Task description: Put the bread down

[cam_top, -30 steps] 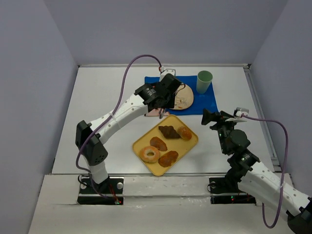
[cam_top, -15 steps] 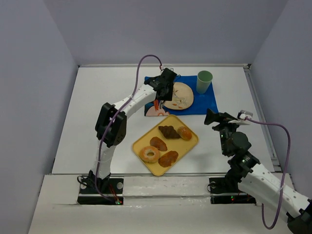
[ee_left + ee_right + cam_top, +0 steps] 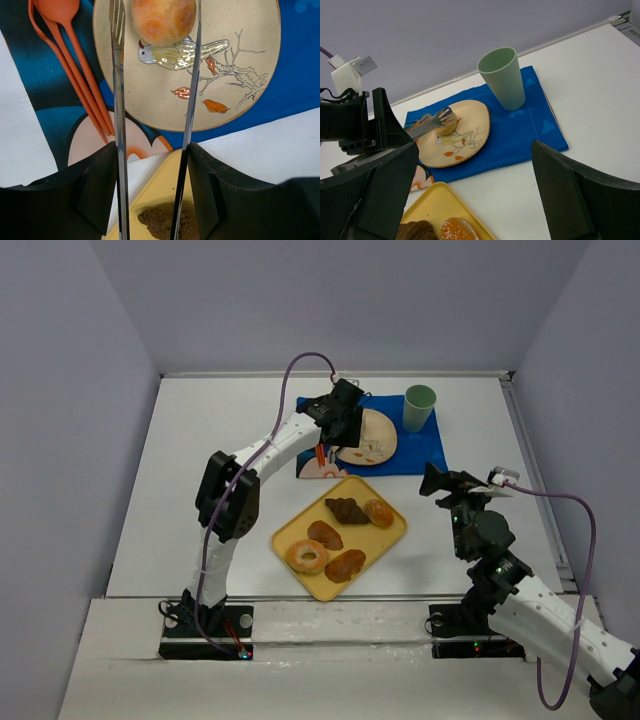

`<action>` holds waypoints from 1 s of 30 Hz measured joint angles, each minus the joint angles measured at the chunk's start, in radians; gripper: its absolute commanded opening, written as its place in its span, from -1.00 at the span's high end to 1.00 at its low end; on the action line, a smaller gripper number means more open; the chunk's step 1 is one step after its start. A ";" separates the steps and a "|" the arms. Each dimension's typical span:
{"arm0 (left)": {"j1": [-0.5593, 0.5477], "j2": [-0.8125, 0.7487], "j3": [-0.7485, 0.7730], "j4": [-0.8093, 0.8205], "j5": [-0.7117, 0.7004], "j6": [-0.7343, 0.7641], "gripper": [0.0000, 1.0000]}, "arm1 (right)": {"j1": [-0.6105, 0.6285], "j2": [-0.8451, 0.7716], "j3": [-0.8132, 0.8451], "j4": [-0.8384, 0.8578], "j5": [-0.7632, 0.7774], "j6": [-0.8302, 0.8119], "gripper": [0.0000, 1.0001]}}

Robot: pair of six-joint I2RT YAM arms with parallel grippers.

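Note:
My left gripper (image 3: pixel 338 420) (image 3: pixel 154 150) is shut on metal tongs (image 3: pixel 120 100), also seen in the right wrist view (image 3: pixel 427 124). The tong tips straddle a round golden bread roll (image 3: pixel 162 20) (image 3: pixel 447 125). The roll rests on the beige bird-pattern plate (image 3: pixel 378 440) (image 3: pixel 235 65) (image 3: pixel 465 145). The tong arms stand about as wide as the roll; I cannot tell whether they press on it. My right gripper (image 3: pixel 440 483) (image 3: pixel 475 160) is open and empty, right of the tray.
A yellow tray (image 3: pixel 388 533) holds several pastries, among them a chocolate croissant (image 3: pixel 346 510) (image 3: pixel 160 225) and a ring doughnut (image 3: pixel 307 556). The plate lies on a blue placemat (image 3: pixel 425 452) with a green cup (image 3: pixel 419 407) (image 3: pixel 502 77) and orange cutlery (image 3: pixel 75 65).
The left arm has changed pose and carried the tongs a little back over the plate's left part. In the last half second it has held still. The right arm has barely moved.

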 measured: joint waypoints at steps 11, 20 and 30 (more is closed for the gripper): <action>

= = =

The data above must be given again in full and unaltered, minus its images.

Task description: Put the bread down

[cam_top, -30 steps] 
[cam_top, -15 steps] 
[ee_left + ee_right + cam_top, +0 steps] 

`<action>` holds waypoints from 1 s of 30 Hz measured joint angles, each minus the joint angles measured at the chunk's start, in radians; gripper: its absolute commanded opening, written as its place in its span, from -1.00 at the span's high end to 1.00 at its low end; on the action line, a smaller gripper number means more open; the chunk's step 1 is one step after its start. A ";" separates the steps and a "|" the arms. Each dimension's typical span:
{"arm0 (left)": {"j1": [-0.5593, 0.5477], "j2": [-0.8125, 0.7487], "j3": [-0.7485, 0.7730], "j4": [-0.8093, 0.8205], "j5": [-0.7117, 0.7004], "j6": [-0.7343, 0.7641], "gripper": [0.0000, 1.0000]}, "arm1 (right)": {"j1": [-0.6105, 0.6285], "j2": [-0.8451, 0.7716], "j3": [-0.8132, 0.8451], "j4": [-0.8384, 0.8578], "j5": [-0.7632, 0.7774], "j6": [-0.8302, 0.8119], "gripper": [0.0000, 1.0001]}}

Robot: pair of six-joint I2RT YAM arms with parallel grippers.

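Note:
My left gripper (image 3: pixel 338 420) (image 3: pixel 154 150) is shut on metal tongs (image 3: pixel 120 100), also seen in the right wrist view (image 3: pixel 427 124). The tong tips straddle a round golden bread roll (image 3: pixel 162 20) (image 3: pixel 447 125). The roll rests on the beige bird-pattern plate (image 3: pixel 378 440) (image 3: pixel 235 65) (image 3: pixel 465 145). The tong arms stand about as wide as the roll; I cannot tell whether they press on it. My right gripper (image 3: pixel 440 483) (image 3: pixel 475 160) is open and empty, right of the tray.
A yellow tray (image 3: pixel 388 533) holds several pastries, among them a chocolate croissant (image 3: pixel 346 510) (image 3: pixel 160 225) and a ring doughnut (image 3: pixel 307 556). The plate lies on a blue placemat (image 3: pixel 425 452) with a green cup (image 3: pixel 419 407) (image 3: pixel 502 77) and orange cutlery (image 3: pixel 75 65).
The left arm has changed pose and carried the tongs a little back over the plate's left part. In the last half second it has held still. The right arm has barely moved.
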
 measured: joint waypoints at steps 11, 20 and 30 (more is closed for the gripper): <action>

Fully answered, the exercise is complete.